From this, we conclude that the right conferred upon the defendant to make alterations in the building, and fit it for some other than the livery business, does not *8include nor confer the power to tear down and destroy such building, although he may erect a better or more expensive structure in the place thereof. It simply confers the power to make alterations in a thing existing and to continue to exist, although it may be altered in form. Nor would any one suppose or understand that the authority to make such alterations as would make the building suitable for some other than the livery business, whether that be a foundry or a store, where the change required to be made is in the internal and external arrangements necessary to effectuate the object, would imply the authority to destroy the existing building — the thing to be altered and not destroyed — and erect instead another and different structure.
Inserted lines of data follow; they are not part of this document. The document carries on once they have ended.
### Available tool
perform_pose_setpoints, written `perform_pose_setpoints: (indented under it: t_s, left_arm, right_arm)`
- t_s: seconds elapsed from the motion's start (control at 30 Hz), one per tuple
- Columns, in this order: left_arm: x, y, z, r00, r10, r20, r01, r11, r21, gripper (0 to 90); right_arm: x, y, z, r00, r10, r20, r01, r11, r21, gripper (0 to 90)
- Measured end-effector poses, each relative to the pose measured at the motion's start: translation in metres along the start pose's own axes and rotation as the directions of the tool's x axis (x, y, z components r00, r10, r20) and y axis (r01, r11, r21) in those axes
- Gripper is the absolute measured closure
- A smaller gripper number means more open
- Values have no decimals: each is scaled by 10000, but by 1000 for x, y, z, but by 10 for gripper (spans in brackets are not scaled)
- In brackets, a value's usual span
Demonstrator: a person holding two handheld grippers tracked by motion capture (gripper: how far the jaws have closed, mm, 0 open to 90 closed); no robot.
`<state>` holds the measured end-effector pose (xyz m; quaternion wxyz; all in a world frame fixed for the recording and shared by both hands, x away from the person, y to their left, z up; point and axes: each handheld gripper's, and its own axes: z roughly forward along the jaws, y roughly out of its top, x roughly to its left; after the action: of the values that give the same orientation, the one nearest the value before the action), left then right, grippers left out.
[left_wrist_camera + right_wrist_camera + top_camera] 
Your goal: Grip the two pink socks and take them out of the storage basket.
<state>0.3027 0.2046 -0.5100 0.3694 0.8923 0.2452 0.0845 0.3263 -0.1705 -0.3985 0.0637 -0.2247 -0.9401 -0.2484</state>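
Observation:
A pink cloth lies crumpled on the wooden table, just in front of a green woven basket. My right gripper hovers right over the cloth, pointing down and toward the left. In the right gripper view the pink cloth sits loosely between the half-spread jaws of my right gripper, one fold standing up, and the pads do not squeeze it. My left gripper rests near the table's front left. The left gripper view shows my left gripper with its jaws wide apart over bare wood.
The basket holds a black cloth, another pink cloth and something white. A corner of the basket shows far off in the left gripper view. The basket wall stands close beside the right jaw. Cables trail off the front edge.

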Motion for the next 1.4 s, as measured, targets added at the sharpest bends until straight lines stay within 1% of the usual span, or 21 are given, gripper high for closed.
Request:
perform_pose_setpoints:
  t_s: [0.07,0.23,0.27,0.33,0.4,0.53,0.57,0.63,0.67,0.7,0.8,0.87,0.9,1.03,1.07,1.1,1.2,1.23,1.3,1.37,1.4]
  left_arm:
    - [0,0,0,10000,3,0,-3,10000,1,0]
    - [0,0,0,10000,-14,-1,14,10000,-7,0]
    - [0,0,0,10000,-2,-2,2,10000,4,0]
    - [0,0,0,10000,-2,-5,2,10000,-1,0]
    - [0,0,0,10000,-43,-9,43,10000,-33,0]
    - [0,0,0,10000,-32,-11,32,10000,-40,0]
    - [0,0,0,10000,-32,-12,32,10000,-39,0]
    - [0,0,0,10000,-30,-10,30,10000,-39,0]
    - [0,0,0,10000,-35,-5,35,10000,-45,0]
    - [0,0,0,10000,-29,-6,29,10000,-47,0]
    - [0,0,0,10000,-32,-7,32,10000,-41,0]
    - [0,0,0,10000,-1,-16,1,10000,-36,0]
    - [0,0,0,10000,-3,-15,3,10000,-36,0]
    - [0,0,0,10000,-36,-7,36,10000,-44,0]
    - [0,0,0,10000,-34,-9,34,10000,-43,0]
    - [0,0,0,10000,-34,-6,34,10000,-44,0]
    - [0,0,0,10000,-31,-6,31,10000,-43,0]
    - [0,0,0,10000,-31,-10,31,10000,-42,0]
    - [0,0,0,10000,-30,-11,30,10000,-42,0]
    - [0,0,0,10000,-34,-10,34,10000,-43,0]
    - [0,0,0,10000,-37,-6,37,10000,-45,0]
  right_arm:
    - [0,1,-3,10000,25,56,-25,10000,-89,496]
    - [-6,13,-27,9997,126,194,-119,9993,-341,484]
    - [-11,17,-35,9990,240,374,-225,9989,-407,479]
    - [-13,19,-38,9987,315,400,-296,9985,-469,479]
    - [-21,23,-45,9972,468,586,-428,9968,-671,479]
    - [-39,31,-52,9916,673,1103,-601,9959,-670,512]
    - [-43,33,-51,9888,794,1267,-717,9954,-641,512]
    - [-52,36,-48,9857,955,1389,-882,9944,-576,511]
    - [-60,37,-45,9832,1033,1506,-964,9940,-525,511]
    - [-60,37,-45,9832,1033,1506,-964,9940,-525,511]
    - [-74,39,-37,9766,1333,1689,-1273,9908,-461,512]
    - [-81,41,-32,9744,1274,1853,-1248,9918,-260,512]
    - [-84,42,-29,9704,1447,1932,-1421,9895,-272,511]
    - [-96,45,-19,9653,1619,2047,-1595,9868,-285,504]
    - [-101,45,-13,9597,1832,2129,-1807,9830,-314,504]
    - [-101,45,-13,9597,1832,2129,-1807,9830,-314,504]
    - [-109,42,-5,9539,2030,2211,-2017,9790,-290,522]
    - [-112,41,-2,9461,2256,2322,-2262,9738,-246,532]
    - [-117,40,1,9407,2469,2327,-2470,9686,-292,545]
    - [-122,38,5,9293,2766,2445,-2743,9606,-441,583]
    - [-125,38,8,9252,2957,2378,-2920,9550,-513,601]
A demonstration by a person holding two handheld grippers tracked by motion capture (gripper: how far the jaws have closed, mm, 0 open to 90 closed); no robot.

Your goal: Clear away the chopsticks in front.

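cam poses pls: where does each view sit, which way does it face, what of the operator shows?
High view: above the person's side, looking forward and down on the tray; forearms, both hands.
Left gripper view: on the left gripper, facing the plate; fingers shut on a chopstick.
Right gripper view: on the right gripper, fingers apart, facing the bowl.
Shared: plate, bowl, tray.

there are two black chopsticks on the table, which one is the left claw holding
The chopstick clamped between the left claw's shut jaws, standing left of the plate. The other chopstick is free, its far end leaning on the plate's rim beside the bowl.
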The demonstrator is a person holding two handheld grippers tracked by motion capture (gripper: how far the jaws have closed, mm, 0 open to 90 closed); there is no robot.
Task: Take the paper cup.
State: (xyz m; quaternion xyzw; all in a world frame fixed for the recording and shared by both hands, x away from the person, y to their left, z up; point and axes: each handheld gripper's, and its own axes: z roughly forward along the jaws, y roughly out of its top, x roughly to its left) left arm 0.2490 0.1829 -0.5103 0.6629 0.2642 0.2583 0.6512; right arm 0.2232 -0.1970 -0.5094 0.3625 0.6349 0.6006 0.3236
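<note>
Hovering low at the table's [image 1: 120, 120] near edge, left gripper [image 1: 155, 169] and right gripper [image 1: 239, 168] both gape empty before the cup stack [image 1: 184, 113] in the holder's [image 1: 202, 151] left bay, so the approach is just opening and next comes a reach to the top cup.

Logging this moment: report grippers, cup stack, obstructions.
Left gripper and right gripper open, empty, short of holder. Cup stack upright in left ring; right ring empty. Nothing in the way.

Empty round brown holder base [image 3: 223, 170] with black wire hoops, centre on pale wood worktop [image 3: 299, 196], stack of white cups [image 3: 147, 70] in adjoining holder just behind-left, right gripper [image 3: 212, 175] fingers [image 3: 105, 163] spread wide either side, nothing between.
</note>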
Upon the conceded facts, do the acts threatened by the defendant constitute waste ? To pull down or destroy a building, without authority so to do by the tenant, is waste. (Wood’s Landlord and Tenant, sec. 420, and notes.) The plaintiff, as landlord, has a right to have the identity of his building preserved, whatever change or 'modifications may be effected by the alterations in its physical condition. The defendant is without authority under his lease to destroy the existing building, and the acts threatened, if committed, would constitute waste, which equity will prevent by injunction.

This conclusion renders it unnecessary to consider other matters discussed at the argument. It is our judgment that the court erred in sustaining the demurrer and dismissing the bill, and the decree must be reversed.